■ Dataset excerpt:
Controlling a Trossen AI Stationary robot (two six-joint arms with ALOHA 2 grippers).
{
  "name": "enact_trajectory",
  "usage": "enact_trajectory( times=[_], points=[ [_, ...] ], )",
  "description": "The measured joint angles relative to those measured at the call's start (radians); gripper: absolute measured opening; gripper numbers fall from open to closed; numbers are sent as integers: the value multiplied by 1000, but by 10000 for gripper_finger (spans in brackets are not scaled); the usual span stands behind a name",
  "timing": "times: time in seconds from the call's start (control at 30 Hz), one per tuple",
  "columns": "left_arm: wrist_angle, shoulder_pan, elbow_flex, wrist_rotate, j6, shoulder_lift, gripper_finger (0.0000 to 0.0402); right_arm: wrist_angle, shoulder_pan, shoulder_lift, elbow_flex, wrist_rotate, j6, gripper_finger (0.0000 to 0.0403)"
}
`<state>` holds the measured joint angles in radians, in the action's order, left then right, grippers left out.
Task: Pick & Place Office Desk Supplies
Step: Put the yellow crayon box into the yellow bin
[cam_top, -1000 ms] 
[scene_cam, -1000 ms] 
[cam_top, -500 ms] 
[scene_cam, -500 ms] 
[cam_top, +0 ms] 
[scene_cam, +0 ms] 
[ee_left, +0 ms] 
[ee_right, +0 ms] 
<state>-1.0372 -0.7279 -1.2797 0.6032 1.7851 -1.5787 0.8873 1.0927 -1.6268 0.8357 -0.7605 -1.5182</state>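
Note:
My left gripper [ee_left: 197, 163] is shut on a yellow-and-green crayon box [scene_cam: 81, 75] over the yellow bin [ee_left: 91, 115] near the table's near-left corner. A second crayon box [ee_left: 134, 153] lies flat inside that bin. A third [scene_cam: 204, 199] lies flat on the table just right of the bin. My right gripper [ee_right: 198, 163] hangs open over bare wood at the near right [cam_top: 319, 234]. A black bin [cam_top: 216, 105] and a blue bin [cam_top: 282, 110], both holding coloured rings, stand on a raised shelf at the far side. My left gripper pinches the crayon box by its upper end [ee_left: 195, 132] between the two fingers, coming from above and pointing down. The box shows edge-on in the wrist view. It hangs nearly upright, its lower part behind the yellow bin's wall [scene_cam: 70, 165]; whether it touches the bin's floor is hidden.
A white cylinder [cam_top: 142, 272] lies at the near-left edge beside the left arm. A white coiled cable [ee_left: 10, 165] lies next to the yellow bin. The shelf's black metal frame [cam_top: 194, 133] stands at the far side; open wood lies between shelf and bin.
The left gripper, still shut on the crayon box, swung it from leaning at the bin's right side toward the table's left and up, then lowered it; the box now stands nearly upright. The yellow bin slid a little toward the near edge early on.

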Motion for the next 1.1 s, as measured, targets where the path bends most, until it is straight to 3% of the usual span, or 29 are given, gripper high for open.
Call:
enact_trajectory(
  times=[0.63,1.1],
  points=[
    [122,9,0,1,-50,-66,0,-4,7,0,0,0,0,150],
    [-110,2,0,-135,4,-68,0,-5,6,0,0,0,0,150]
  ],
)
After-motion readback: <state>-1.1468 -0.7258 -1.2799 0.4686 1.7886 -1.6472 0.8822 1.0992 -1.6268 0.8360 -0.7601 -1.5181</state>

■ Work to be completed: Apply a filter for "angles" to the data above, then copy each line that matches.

■ Solution for this problem:
  "description": "The measured joint angles relative to those measured at the call's start (radians); gripper: absolute measured opening; gripper numbers fall from open to closed; numbers are sent as integers: the value multiplied by 1000, but by 10000 for gripper_finger (spans in brackets are not scaled); the usual span stands behind a name",
`<state>` holds the measured joint angles in radians, in the action's order, left then right, grippers left out.

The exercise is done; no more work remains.